Na noite de sexta-feira (4), a direção da Petrobrás anunciou que concluiu a venda da SIX (Superintendência de Industrialização do Xisto), que fica em São Mateus do Sul, no Paraná. Desde então, a refinaria está sob nova direção, sendo gerida por uma empresa privada, do Canadá. De acordo com o comunicado, a Petrobrás continuará apoiando as operações da SIX por até 15 meses, sob um acordo de prestação de serviço.
Como conselheira e petroleira, eu só tenho a lamentar por essa negociação. Votei contra a assinatura do contrato da venda da SIX, em 11 de novembro de 2021, porque não considero sensato a companhia se desfazer de um ativo lucrativo, integrado ao sistema Petrobrás e com grande potencial de agregar valor na cadeia produtiva.


A Usina de Xisto tem o maior parque tecnológico da América Latina e trabalha com tecnologia própria, desenvolvida e patenteada pela Petrobrás, chamada Petrosix, cobiçada por concorrentes, inclusive a compradora. Agora essa tecnologia foi entregue aos canadenses que a desejam há décadas.
A SIX foi criada em uma conjuntura de crise internacional do petróleo quando produzíamos muito pouco no país.

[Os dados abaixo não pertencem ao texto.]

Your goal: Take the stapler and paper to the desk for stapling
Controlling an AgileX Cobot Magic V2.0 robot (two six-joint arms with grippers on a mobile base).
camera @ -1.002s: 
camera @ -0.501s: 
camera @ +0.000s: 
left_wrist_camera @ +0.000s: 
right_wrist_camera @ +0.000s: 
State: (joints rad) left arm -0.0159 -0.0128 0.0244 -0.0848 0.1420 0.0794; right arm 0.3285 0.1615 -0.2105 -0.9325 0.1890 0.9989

Representou grande inovação à época e foi se modernizando e se adaptando às mudanças conjunturais, sempre prestando grande serviço à Petrobrás, à região e ao Brasil.
Premiada e reconhecida pelo cuidado ambiental e social na sua área de atuação, restaurando as áreas mineradas, revegetando e repovoando-as com as espécies originais, também tem fundamental papel no processamento de borra oleosa de outras unidades da companhia.
Nas condições de venda, a gestão da companhia – como em outras negociações -, se compromete, através de contrato de prestação de serviços, a auxiliar a compradora a operar, neste caso, até fevereiro de 2024. Um ótimo negócio…para a compradora.
Mas diante de tanta notícia ruim, há uma luz no fim do túnel. O presidente eleito defende a retomada dos investimentos da Petrobrás, principalmente no setor de refino, e não descarta a reversão de várias mudanças que ocorreram na estatal com a venda de ativos.
Lutarei por isso e para que a Petrobrás volte a ser o que era, uma estatal integrada e forte, comprometida com seu país e seu povo, indutora do desenvolvimento nacional.